* [Problem to solve] Find the count of lines in the material below that include the word "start". State nothing but that number.

* [The data]
________________________________________

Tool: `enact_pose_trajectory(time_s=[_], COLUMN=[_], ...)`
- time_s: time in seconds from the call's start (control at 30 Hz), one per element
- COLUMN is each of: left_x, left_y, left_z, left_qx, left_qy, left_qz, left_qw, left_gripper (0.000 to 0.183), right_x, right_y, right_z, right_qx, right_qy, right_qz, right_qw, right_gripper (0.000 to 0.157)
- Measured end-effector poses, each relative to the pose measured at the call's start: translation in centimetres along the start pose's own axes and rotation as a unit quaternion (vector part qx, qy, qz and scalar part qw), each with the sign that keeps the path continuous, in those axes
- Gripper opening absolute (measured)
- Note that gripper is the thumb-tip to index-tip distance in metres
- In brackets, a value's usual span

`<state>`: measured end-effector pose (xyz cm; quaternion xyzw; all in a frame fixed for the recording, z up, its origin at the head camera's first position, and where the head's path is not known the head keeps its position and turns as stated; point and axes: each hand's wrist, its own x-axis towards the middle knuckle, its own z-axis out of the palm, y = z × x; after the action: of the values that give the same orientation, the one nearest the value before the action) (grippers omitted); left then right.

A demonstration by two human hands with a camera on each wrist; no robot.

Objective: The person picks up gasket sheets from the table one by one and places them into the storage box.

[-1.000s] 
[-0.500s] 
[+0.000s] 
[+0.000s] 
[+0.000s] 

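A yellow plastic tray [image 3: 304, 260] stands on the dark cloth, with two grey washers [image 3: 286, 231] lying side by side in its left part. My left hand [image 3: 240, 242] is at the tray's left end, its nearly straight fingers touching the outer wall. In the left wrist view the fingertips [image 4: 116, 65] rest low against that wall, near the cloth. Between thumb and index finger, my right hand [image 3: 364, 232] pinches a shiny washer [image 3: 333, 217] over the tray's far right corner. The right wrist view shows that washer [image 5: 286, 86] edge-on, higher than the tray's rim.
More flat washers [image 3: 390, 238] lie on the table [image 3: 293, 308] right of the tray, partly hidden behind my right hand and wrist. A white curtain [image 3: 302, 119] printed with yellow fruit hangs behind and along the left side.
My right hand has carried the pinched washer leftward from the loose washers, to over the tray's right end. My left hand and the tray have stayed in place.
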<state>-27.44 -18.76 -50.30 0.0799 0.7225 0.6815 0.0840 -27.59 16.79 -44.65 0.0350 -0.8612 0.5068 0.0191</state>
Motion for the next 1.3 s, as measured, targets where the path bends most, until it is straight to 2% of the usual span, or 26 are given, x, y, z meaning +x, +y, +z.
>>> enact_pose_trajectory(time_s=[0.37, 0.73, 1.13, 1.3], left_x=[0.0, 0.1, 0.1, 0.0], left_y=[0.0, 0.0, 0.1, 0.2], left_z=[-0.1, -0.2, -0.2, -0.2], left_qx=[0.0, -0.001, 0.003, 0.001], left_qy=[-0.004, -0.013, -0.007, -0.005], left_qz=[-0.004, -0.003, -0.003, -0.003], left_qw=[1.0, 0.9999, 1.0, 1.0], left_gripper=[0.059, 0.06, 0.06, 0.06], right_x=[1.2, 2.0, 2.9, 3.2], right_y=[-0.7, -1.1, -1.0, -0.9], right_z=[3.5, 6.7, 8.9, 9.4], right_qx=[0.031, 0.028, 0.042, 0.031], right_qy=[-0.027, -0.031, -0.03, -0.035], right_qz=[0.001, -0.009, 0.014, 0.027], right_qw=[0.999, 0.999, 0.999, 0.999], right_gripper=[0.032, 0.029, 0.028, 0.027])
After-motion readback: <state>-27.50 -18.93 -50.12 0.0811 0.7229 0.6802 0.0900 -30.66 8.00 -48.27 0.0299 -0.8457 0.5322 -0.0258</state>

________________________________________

* [Answer to this problem] 2